Send back every line of the data exactly.

------------------------

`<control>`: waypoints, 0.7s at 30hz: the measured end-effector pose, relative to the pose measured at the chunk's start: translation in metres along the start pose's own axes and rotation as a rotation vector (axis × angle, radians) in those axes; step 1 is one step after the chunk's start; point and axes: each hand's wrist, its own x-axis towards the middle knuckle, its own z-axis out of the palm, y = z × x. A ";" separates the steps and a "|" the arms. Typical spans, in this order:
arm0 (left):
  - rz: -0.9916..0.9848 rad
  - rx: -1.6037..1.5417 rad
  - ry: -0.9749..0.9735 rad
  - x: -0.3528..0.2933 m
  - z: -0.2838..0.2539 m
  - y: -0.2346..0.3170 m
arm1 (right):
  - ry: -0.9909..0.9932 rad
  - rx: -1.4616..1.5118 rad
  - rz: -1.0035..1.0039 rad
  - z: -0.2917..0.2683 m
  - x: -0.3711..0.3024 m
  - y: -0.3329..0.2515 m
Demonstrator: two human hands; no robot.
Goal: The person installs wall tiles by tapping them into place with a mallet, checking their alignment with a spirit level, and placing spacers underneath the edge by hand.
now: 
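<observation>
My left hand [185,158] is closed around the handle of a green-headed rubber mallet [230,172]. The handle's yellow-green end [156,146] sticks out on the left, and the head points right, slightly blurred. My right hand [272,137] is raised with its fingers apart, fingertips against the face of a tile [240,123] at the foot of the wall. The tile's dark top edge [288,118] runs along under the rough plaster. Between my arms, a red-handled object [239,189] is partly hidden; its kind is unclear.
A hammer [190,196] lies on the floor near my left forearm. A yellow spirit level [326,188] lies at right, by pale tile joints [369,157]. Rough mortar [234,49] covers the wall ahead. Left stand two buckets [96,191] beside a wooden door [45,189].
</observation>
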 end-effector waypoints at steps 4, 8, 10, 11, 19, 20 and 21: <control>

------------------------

SOLUTION TO THIS TASK
`<control>`: waypoints, 0.7s at 30hz: the measured end-effector pose, relative to the pose measured at the chunk's start: translation in metres along the start pose's own axes and rotation as a rotation vector (axis × angle, radians) in those axes; step 1 is one step after the chunk's start; point and axes: each hand's wrist, its own x-axis towards the middle knuckle, its own z-axis out of the palm, y = z × x. A ";" separates the steps and a "|" the arms. Typical spans, in this order:
arm0 (left):
  - rz: -0.9916..0.9848 rad
  - rx: -1.6037..1.5417 rad
  - ry: -0.9749..0.9735 rad
  - x: -0.3528..0.2933 m
  - z: -0.2838..0.2539 m
  - y: -0.2346..0.3170 m
arm1 (right):
  - ry: -0.9909..0.9932 rad
  - rx: -1.4616..1.5118 rad
  - rz: -1.0035..1.0039 rad
  - z: -0.2917..0.2683 m
  - x: -0.3711..0.3024 m
  - y: -0.3329..0.2515 m
Demonstrator: two human hands; no robot.
Goal: The person installs wall tiles by tapping them into place with a mallet, checking their alignment with a spirit level, and placing spacers underneath the edge by hand.
now: 
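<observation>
My left hand [185,158] is closed around the handle of a green-headed rubber mallet [230,172]. The handle's yellow-green end [156,146] sticks out on the left, and the head points right, slightly blurred. My right hand [272,137] is raised with its fingers apart, fingertips against the face of a tile [240,123] at the foot of the wall. The tile's dark top edge [288,118] runs along under the rough plaster. Between my arms, a red-handled object [239,189] is partly hidden; its kind is unclear.
A hammer [190,196] lies on the floor near my left forearm. A yellow spirit level [326,188] lies at right, by pale tile joints [369,157]. Rough mortar [234,49] covers the wall ahead. Left stand two buckets [96,191] beside a wooden door [45,189].
</observation>
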 end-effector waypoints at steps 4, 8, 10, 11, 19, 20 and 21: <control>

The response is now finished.